The Secret Of the Old Clock : Carolyn Keene

The Secret of the Old Clock (Nancy Drew, #1)The Secret of the Old Clock by Carolyn Keene

My rating: 4 of 5 stars

It’s interesting to consider just how old this series is now. The Secret of the Old Clock, the first in the mythic Nancy Drew series, was originally published in 1930 with a substantial revision in 1959. That’s a fair while, even for me who quite enjoys the more ancient side of children’s literature. Yet this edition of The Secret of The Old Clock is fresh, breezy and reads rather as if it could have been written yesterday. There’s still a space for this ferociously girl-positive novel, even when you pause to consider and dissect its Blytonian morals and broad paintbrush approach to society’s morals.

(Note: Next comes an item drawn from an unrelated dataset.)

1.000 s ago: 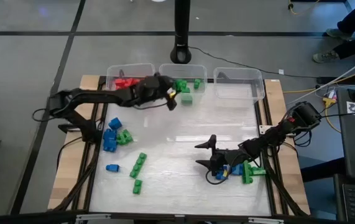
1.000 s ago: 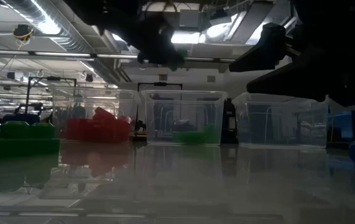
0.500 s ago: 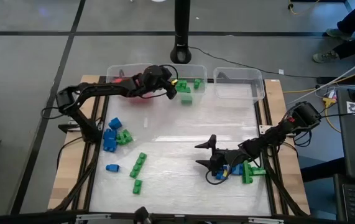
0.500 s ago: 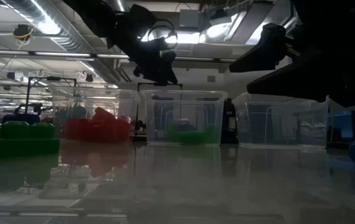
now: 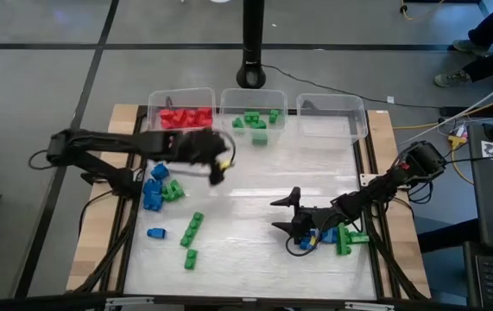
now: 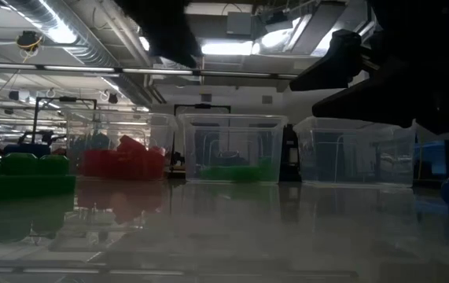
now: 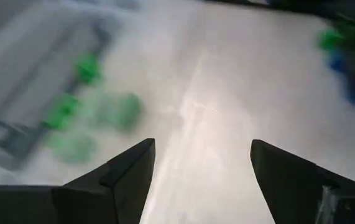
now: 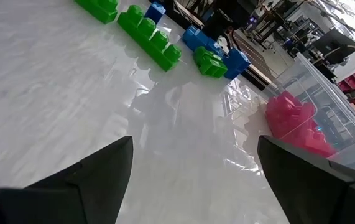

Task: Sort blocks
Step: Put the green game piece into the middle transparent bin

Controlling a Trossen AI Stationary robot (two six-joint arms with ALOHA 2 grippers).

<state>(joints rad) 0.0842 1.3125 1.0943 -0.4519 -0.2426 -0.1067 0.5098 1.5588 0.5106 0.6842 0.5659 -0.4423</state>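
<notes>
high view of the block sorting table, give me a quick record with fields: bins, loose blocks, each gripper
left bin: red blocks
middle bin: green blocks
right bin: no blocks visible
loose blocks, left side: blue and green cluster, green row, single blue block
loose blocks, right side: blue and green pile
left gripper: open, empty, above the table in front of the red bin
right gripper: open, empty, beside the right pile

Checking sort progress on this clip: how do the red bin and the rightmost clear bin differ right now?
The red bin, far left in the row, holds a pile of red blocks; the rightmost bin shows no blocks in the high view or the low view. The left gripper, open with nothing between its fingers, hangs nearer the red bin; the right gripper is well short of the rightmost bin. Both are clear tubs along the table's far edge.
</notes>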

Nancy Drew herself is a delightfully persistent girl with nothing better to do than wander around and solve mysteries, and occasionally deliver papers to her father’s clients. She’s one of those characters that makes a thousand points of sense within a book and yet, outside of it, is so rampantly confusing that you can’t quite figure out where to begin. But you believe her, and this book takes you with her, every step along the way. Yes, The Secret of The Old Clock blithely trots from crisis to crisis and Nancy skips from problem to resolution without barely messing up her hair, but you do not stop reading. It’s kind of fascinating to realise how purely, vividly readable this book still is.

As I said earlier, there’s a space for Nancy Drew in the contemporary world of children’s literature and that space is this: alongside Robin Stevens, Clementine Beauvais, Katherine Woodfine, because Nancy is still awesome. Horrendous, too, in a myriad of ways, but underneath it all, still pretty fabulous.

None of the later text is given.